Here at Spinal Backrack we hear many myths about back pain. At the same time, we put our expertise and opinion to use in order to dispel some of these myths:
Myth Number 1: Surgery is the Answer.
A large number of back pain cases do not need any form of treatment or intervention at all to go away, let alone surgical intervention. Thankfully, there is a wide variety of non-surgical treatment options available these days, and as such, surgery is rarely the answer.
Spinal surgeries are irreversible and could lead to lifelong disability and should only take place in rare occasions, when all other (conservative) treatment options have been exhausted due to the nature of further complications that they tend to create.
Myth Number 2: Painkillers are an effective way to relieve back pain.
Painkillers do not really help relieve back pain. Instead, they may give the impression that your pain is addressed, as they mask the symptoms and provide temporary relief only. That is because they do not deal with the causes of the pain.
Myth Number 3: I have to live with Back Pain.
Thankfully, that is not the case. You don’t have to live with back pain. There is a wide variety of lifestyle adjustments and treatments you can consider in order to relieve your pain.
The first step you can take is to pinpoint the cause of your pain and see if there are any lifestyle changes you can make to improve your spinal health. For example:
- If you tend to slouch a lot or have poor posture, you can work on your spinal muscles and improve your posture by decompressing your spine.
- If you tend to wake up with back pain, it may be because of your sleeping position or the quality of your mattress. As such, you can try to adjust your sleeping posture by using pillows or investing in a good, medium-firm mattress to properly support your spine while you sleep.
Myth Number 4: Bed rest helps.
Bed rest may be helpful if it doesn’t extend over a long period of time (more than a few days). By staying in bed for too long, our backs may actually become even more stiff and painful.
On the other hand, it is actually recommended that you engage in physical activity, even if it is mild. It doesn’t have to be something intense, as even walking around the house is better than lying in bed too long.

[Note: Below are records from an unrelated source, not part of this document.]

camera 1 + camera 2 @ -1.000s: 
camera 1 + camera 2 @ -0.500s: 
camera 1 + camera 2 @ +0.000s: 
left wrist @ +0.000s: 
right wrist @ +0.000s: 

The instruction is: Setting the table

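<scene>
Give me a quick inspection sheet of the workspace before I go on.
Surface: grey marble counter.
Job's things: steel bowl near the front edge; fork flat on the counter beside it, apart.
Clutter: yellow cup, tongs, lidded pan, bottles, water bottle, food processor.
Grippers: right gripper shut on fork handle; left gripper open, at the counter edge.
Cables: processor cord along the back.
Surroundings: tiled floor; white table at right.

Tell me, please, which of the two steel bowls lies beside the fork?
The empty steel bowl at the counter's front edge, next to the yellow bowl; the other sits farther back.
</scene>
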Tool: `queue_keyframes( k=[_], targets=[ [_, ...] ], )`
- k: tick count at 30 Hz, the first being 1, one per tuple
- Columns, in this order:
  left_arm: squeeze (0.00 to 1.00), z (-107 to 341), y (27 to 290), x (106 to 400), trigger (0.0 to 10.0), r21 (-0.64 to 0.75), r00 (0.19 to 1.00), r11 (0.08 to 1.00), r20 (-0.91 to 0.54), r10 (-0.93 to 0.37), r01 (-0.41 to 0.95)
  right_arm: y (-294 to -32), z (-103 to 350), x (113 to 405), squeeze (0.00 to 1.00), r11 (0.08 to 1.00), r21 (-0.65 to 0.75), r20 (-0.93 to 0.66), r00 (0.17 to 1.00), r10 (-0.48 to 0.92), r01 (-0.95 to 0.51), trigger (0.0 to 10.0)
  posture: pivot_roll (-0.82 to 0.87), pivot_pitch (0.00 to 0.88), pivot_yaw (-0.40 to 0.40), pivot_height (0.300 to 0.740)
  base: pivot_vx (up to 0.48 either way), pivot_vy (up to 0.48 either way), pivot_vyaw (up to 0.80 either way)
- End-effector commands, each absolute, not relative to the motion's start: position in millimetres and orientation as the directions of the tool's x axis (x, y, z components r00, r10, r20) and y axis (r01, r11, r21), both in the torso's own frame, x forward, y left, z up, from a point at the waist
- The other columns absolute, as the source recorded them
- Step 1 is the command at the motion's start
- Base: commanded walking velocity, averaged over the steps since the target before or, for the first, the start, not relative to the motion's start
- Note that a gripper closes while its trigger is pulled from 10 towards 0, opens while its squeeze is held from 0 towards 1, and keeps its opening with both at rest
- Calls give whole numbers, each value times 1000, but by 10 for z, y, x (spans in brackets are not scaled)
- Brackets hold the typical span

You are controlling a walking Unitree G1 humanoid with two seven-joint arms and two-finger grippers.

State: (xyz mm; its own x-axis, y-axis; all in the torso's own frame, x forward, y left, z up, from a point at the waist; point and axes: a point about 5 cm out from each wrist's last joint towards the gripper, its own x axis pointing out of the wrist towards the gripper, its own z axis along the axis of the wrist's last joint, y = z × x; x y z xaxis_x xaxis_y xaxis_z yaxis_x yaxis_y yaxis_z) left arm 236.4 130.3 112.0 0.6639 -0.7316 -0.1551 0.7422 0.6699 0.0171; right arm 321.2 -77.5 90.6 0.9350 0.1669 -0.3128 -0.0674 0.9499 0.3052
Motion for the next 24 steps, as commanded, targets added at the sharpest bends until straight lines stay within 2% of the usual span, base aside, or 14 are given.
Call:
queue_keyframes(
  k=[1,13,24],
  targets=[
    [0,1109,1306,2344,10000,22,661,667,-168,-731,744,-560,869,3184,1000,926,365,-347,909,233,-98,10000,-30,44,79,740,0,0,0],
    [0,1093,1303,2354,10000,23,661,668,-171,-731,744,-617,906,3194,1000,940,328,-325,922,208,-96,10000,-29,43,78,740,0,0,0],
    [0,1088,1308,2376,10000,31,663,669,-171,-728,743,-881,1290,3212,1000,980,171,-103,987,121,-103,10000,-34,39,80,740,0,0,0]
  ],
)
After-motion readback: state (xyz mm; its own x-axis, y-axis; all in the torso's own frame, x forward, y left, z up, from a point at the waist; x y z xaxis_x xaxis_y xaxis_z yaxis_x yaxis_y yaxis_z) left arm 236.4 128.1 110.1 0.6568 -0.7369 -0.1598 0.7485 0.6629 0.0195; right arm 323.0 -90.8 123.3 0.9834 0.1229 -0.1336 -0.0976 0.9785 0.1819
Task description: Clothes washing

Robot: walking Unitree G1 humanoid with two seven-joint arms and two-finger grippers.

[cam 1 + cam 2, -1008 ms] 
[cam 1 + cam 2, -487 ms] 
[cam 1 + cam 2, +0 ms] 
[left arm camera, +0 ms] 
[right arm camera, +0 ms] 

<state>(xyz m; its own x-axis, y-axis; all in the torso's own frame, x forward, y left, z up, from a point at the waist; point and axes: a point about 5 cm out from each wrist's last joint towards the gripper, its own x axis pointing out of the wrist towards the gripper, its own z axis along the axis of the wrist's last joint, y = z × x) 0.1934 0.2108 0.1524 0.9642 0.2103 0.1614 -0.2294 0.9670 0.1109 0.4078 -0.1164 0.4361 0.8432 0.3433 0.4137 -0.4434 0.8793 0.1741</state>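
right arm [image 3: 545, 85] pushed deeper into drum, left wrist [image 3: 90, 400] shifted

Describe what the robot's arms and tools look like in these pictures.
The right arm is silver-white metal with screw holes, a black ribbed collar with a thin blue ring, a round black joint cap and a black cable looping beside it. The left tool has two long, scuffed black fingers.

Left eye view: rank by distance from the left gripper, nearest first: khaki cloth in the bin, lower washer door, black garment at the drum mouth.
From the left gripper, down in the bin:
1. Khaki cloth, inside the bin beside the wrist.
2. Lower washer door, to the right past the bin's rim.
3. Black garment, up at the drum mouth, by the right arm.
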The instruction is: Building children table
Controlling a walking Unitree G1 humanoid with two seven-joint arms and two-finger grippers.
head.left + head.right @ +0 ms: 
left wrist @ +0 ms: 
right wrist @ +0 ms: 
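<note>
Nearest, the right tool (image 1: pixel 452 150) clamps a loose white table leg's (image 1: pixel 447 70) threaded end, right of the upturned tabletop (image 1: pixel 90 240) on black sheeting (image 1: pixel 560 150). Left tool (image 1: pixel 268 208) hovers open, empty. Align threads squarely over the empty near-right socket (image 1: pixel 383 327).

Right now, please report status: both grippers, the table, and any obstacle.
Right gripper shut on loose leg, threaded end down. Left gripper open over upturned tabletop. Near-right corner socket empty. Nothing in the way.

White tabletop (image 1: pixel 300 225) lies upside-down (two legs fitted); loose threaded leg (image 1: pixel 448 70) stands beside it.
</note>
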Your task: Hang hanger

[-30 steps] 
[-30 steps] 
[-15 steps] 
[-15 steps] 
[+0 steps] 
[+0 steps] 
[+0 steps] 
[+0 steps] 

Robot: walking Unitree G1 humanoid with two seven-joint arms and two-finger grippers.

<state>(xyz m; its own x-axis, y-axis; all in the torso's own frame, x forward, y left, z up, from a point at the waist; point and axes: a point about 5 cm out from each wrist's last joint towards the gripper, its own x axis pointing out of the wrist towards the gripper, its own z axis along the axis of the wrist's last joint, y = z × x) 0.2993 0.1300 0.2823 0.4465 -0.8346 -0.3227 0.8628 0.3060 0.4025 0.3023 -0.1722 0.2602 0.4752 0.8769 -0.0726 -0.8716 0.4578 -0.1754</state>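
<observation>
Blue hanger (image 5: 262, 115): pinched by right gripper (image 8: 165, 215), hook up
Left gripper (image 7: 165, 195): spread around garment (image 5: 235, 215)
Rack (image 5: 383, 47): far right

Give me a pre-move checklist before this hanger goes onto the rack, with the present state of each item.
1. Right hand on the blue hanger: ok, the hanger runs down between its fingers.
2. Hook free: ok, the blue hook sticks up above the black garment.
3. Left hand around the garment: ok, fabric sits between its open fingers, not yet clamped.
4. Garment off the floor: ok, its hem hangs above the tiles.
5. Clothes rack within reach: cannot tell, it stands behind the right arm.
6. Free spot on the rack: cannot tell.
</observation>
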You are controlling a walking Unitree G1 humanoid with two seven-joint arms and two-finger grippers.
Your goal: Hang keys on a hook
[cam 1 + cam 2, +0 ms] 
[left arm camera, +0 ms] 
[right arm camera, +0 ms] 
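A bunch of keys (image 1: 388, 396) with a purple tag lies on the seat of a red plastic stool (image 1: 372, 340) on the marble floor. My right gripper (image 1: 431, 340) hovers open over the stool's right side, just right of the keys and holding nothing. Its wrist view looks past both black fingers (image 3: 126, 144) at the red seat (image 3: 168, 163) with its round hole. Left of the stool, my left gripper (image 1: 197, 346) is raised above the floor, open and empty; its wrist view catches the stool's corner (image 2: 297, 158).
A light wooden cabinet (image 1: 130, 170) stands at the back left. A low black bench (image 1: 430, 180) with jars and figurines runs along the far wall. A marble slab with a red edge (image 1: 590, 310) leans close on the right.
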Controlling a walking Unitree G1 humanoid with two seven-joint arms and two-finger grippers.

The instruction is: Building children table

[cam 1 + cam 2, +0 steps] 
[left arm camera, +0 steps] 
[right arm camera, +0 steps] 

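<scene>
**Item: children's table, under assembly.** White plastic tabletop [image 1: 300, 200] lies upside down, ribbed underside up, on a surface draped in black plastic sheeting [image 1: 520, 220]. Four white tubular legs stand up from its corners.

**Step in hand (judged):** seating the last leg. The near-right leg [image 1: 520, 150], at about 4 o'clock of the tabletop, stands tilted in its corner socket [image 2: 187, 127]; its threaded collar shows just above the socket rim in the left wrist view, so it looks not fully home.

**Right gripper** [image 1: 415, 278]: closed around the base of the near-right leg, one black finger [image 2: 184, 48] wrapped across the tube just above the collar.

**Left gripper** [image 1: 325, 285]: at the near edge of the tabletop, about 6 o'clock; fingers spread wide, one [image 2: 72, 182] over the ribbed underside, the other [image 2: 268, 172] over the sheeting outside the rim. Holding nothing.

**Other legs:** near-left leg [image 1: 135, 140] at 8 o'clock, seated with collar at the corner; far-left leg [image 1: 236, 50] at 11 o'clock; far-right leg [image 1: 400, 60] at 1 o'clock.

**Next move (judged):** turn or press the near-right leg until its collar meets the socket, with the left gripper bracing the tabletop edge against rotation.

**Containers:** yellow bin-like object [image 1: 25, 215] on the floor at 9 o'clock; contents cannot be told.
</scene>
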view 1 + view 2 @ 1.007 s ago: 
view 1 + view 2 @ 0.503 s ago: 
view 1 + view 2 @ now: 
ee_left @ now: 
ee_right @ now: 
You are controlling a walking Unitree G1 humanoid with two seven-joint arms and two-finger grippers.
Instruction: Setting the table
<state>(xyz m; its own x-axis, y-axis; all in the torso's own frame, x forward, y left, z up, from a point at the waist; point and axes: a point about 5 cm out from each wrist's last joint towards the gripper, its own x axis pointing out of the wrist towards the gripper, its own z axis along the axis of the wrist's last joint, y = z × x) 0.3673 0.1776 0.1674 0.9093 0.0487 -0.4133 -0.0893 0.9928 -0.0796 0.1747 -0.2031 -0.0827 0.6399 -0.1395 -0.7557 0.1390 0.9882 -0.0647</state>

If you can, it may also be useful to engage in specific back exercises (flexion, extension, aerobics, strengthening the core) or even physical therapy if you are also struggling with mobility issues related to the spine. At the same time, it is not recommended to have someone perform spinal manipulation, as this has to be performed with caution, especially if your spine is quite frail.
Myth Number 5: Stretching helps relieve back pain.
Stretching may feel nice, but at most it only helps relieve some tension, and not directly relieve back pain. That is not to say that stretches are not beneficial at all, but they are not really efficient when it comes to pain relief.
Instead, you may want to engage in a specific type of stretch, or back exercise, known as spinal decompression.